Case Presentation: A 59-year-old female with recently diagnosed perihilar lung mass and liver lesions presented for evaluation of painless jaundice and transaminitis. Initial laboratory studies revealed a sodium of 129 mOsm/kg, elevated bilirubin, alkaline phosphatase, lipase, and liver enzymes. Initial hyponatremia workup showed a serum osmolality of 279 mOsm/kg, urine osmolality of 118 mOsm/kg, and urine sodium of 29 mmol/L. Due to these borderline labs, as well as the patient’s history and presentation, a syndrome of inappropriate antidiuretic hormone secondary to suspected small cell lung cancer was hypothesized. The patient underwent a fluid challenge to clarify the diagnosis further, and hyponatremia was unchanged after receiving 1 L over 10 hours. A bronchial biopsy of the patient’s lung mass returned with non-small cell carcinoma. This finding led to a reconsideration of SIADH as the source of hyponatremia since it is rarely associated with non-small cell carcinoma. Repeat workup revealed an isotonic serum osmolality of 283 mOsm/kg. Serum-free light chains and Serum Protein Electrophoresis revealed no monoclonal gammopathy. The lipid panel was notable for markedly elevated total cholesterol and LDL of 322 mg/dl. These findings were compatible with lipoprotein X accumulation secondary to biliary obstruction causing pseudohyponatremia. ERCP found dilated proximal and mid-CBD with distal CBD stricture, which was treated with the placement of a biliary stent, and the patient was discharged. Hyponatremia resolved upon follow-up.

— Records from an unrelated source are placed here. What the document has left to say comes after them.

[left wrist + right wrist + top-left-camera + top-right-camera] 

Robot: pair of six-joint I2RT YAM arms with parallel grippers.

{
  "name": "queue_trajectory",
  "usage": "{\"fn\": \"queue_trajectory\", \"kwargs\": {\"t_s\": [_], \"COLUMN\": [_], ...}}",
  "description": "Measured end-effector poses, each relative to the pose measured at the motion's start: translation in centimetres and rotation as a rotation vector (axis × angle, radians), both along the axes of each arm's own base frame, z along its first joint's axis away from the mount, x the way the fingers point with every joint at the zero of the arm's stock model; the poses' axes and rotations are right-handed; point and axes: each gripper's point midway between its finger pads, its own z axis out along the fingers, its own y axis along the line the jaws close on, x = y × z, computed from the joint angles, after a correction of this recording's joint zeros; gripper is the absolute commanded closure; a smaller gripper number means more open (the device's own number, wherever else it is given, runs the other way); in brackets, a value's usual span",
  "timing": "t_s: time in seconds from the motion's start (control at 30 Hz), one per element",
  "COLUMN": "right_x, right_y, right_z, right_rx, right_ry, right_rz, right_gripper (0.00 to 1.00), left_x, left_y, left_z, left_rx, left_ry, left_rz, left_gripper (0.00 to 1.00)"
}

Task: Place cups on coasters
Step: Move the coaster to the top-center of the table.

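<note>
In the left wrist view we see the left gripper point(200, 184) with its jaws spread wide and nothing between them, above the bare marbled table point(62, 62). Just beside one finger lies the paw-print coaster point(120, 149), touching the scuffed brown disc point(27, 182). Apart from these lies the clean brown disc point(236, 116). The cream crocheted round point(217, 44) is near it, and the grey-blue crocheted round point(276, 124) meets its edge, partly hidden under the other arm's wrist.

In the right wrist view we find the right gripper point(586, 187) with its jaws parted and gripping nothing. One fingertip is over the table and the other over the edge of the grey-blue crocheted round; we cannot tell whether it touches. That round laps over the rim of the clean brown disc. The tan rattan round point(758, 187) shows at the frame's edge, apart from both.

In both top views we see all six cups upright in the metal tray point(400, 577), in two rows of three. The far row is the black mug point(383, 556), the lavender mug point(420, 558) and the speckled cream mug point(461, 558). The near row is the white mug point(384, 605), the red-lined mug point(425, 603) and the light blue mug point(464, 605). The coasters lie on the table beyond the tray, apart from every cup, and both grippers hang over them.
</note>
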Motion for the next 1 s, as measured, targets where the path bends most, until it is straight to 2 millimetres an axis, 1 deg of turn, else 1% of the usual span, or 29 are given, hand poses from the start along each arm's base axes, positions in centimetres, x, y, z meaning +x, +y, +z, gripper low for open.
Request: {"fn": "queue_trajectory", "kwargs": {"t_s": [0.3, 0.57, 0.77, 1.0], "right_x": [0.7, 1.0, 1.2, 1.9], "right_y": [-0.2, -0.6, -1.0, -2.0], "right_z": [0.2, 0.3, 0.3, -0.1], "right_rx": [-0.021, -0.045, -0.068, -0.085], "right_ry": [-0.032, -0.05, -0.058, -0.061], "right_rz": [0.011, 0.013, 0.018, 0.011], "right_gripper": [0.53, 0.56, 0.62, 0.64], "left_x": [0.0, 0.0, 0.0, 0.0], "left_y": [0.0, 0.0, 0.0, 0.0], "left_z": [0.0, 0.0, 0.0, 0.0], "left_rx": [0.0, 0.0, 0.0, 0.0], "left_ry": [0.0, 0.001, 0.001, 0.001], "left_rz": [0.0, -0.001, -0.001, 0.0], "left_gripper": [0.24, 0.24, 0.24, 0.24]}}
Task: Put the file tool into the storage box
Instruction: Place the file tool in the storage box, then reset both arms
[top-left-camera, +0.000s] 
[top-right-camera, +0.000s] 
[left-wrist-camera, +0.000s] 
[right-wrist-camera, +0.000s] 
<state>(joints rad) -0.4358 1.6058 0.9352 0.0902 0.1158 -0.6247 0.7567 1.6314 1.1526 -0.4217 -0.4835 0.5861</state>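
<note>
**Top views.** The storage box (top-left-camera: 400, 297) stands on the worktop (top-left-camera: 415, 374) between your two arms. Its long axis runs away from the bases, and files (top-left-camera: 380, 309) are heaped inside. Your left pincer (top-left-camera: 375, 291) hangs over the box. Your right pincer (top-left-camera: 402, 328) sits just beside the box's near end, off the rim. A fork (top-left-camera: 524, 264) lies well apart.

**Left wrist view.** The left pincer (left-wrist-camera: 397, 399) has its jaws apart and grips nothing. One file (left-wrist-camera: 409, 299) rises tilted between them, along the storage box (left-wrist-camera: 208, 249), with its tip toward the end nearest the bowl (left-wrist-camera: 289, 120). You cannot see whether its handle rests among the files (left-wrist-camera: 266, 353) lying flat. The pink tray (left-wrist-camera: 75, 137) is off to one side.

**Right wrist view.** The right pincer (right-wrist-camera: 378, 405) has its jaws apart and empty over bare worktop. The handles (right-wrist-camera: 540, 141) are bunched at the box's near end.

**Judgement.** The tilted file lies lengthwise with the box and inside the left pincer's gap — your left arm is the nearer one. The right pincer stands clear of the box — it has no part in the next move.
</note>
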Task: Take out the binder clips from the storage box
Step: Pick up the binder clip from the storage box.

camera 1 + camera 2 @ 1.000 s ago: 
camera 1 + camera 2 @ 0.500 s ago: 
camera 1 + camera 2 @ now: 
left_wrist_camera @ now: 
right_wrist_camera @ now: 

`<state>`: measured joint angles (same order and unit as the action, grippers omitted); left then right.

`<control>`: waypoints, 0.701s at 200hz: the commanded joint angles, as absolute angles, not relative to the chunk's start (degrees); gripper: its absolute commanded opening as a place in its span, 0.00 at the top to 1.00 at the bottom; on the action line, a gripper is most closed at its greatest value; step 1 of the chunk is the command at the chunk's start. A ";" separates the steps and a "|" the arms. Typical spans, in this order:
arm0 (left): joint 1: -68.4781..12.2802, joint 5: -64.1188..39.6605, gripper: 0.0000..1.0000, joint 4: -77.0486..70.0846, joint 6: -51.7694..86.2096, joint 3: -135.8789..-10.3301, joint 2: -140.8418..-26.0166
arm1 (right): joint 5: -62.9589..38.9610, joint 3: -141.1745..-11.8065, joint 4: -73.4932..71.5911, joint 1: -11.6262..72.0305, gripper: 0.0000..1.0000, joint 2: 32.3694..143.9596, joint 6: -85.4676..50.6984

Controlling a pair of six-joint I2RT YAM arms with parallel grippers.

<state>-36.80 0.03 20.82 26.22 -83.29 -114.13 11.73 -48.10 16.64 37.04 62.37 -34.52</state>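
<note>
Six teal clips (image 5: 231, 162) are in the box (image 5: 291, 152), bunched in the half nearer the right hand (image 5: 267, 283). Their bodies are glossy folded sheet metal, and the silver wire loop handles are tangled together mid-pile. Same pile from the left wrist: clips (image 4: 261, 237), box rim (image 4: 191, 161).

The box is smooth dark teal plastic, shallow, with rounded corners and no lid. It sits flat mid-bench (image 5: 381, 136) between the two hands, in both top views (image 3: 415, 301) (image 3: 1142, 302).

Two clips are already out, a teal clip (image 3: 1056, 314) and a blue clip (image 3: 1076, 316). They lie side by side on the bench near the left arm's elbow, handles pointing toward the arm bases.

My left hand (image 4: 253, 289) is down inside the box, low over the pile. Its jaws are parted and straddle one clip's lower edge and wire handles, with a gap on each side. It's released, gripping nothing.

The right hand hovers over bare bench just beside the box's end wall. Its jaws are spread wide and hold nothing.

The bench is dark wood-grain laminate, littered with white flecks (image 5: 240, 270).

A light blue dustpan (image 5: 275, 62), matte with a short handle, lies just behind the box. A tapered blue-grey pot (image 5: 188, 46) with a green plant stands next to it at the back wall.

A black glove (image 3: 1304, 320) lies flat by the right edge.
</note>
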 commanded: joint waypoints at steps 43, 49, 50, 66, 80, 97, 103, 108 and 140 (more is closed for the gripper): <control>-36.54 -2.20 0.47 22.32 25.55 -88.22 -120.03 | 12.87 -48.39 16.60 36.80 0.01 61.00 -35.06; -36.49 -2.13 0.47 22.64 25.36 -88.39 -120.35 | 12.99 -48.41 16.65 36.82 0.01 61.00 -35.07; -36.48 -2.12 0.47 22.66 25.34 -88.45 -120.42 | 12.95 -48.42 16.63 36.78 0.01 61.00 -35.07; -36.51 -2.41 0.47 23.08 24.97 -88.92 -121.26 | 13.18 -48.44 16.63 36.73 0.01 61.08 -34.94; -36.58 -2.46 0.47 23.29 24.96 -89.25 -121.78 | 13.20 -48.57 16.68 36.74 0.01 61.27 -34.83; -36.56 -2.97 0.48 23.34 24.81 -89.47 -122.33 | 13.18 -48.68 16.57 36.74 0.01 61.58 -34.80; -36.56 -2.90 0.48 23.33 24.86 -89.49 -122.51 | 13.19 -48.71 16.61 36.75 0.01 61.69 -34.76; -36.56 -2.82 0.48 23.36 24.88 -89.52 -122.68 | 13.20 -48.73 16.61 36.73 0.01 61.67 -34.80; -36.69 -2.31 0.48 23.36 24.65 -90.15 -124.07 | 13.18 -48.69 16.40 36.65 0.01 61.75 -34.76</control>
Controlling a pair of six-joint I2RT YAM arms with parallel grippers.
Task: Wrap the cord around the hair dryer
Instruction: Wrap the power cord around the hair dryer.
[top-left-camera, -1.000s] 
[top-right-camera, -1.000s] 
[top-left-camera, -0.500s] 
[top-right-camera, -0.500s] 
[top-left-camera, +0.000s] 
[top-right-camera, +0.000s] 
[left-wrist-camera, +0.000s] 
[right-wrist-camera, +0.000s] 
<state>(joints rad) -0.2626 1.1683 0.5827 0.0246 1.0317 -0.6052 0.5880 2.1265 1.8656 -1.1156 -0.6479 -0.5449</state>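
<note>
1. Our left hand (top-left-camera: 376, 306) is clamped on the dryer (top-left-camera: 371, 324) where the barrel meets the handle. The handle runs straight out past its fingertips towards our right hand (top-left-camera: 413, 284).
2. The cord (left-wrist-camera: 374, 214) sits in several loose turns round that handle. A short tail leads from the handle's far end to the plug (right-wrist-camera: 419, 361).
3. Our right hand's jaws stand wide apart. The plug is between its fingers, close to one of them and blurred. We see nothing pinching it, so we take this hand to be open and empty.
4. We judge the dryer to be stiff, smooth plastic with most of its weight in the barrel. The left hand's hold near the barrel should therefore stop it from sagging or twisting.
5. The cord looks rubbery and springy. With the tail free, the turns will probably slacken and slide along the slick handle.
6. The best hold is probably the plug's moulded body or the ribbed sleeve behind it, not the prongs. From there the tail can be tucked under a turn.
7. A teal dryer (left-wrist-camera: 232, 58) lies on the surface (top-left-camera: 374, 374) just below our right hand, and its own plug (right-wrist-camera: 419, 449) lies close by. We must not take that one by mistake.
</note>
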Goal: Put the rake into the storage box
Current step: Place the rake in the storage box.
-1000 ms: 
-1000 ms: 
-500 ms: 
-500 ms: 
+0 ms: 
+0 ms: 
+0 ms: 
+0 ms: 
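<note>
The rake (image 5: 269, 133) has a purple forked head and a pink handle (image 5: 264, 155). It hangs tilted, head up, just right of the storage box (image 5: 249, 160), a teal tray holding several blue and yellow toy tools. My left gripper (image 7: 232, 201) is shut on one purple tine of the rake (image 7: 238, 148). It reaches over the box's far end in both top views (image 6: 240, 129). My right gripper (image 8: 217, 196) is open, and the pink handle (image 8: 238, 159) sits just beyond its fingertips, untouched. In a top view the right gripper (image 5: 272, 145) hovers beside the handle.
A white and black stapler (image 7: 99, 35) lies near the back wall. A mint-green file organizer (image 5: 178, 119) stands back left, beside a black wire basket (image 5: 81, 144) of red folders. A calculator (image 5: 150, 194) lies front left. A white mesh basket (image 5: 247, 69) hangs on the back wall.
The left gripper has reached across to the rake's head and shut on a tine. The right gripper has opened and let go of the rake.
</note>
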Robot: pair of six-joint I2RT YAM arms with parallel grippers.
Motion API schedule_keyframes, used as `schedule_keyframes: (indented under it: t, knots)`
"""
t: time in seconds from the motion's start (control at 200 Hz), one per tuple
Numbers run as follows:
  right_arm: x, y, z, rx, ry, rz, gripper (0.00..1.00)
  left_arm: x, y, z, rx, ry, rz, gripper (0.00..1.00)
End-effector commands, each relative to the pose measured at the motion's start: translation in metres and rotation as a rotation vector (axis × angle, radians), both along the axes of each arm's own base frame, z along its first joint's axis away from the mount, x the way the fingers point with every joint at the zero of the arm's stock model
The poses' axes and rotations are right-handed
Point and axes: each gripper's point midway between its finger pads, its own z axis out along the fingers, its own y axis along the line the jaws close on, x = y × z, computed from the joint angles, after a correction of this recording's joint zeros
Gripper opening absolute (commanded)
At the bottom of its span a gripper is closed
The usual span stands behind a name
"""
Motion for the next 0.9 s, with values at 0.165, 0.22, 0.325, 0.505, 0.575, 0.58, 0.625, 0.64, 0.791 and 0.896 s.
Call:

Discussion: In pseudohyponatremia, sodium concentration is normal in vivo, but appears low in vitro. It is associated with normal serum osmolality and caused by the processing of the sample, which is based on a presupposed relationship between serum and plasma. This relationship is altered when additional non-cellular elements are present, most commonly hypertriglyceridemia. (2) Pseudohyponatremia can occur in patients with biliary obstruction or cholestasis and can have extreme elevations of total serum cholesterol and high levels of lipoprotein-X. Lipoprotein-X is a low-density lipoprotein whose presence in the serum is specific for cholestasis, formed during the re-entry of unesterified cholesterol and phospholipids into the bloodstream. (1) Although in clinical practice, we seldom measured Lipoprotein X, a markedly elevated LDL has been previously reported in these cases and can serve as a proxy. (5) Identifying obstructive biliary cholestasis as a cause of pseudohyponatremia is imperative, as management involves treating the condition causing cholestasis and the physician can easily be led astray looking for other causes. This case also underscores the importance of recognizing cognitive biases, specifically anchoring bias, where excess weight is placed on a single—often initial—piece of information when making clinical decisions without sufficiently adjusting to later information when it becomes available (4). It is essential for physicians to thoroughly investigate etiologies and be ready to reevaluate initial hypotheses as new evidence becomes available.

Conclusions: The presence of lipoprotein-X and hyperlipidemia should be considered in patients with obstructive jaundice and hyponatremia, especially in the presence of conflicting initial workup. As clinicians, we should be aware of the biases that can distort decision-making. Holding our hypotheses lightly allows for the nimble rethinking and reframing necessary for optimal patient care.